The following sites should be at the beginning of any Civil War buff's bucket list.  I have added my own comments in brackets. The links are to pages on Civil War Journeys where you can find out additional information.

  1. Fort Sumter, SC [A great place to begin.  While there visit Ft. Moultrie and Charleston's other historic sites]
  2. First Battle of Bull Run, Manassas, VA [Tour the First Battle in the morning and Second Bull Run in the afternoon.  Watch out for traffic.]
  3. Shiloh, TN - [One of my favorite battles.  I would start at Ft. Donelson, TN, then go to Shiloh, and end at Corinth, MS]
  4. Anietam, MD - [A great battlefield to tour]
  5. Fredericksburg, VA - [Be sure to see the other aspects of the battlefield, not just Maryre's Heights next to the visitor center.  Drive down Lee Drive and visit the Slaughter Pen Farm]
  6. Gettysburg, PA - [Granddaddy of them all. Plan on several days at this battlefield including a stop at the new visitor center] 
  7. Vicksburg, MS - [The only way to see this battlefield is with a guide.  Also stop and see the USS Cairo.]
  8. Chattanooga, TN - [Not on my top ten list, but a nice battlefield to tour.]
  9. Petersburg, VA - [Also see the sites in the Richmond vacinity.]
  10. Appomattox Court House, VA - [Take the road tour from Petersburg to Appomattox.  Make sure that you have a co-pilot.  Get the audio tape in Petersburg.] 
Before you start, visit the following links to make your trip more enjoyable: Guide to Touring Civil War Battlefields and Battlefield Road Trips.

Wednesday, May 18, 2011

Road to Seccession

On December 1-5, 2010, a symposium "The Road to Secession" symposium was held at Camp Gilmont in Upshur County, Texas.  The event was presented by the Texas Division, Sons of Confederate Veterans. 

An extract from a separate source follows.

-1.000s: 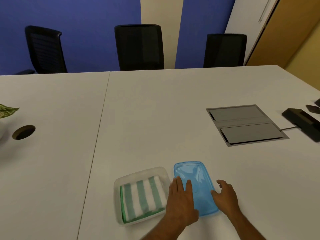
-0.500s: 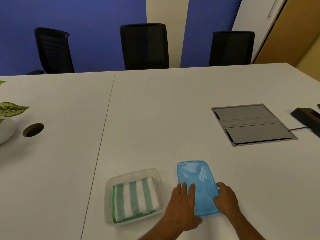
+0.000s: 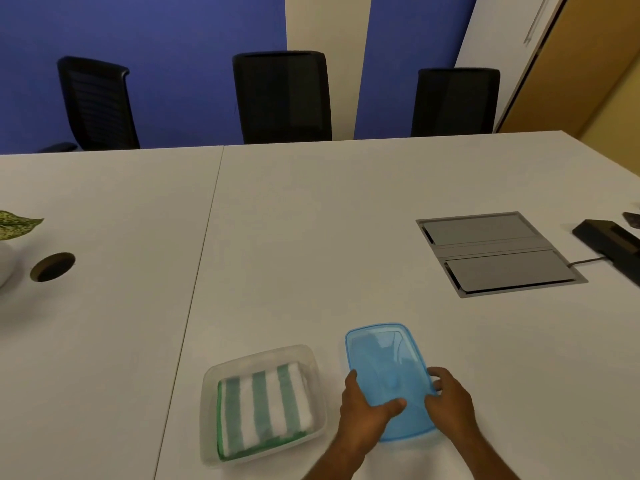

The presentations featured the following topics and speakers:

  • "Reasons for the War,"  H.G. Manning, Lt. Col., U.S. Army (Retired) and former Commander, Texas Division, Sons of Confederate Veterans
  • "Indian Territory and the Confederate Alliance," Dr. Les Tucker
  • "Essay on the Events Which Forced the South to Secede from the Union," Roger M. Young, Lt James Woodward Camp 1399, S.C.V. Warner Robins, GA
  • "Religion and the Road to Secession," Elizabeth Young
  • "Robert E. Lee, the Tragic Secessionist," Scott Bowden
  • "Secession: Did The Compact Of 1787 Allow States The Right To Secede? Was Lincoln Right When He Argued to Congress That the States Were Never Free, Sovereign, Independent Entities?" David E. Pierson, P.E., Colonel (ret.) USAFR
  • "The Irrepressible Conflict In the words of John H. Reagan," Gary Williams
Mark Vogel outlined the conferences intent in his openning remarks:

"The Road to Secession" was organized to demonstrate that secession from the Union had many different causes. The papers presented in this Proceedings, and the speakers who addressed the symposium approached the national crisis from a wide array of perspectives. It was the original aspiration of this conference to offer at least one paper addressing each of the southern states and territories and identify the issues, personalities, and chronology which shaped the eventual decision on secession in each state. It is posed here, that were someone to look across the states individually, it would become apparent that there were many different causes for secession."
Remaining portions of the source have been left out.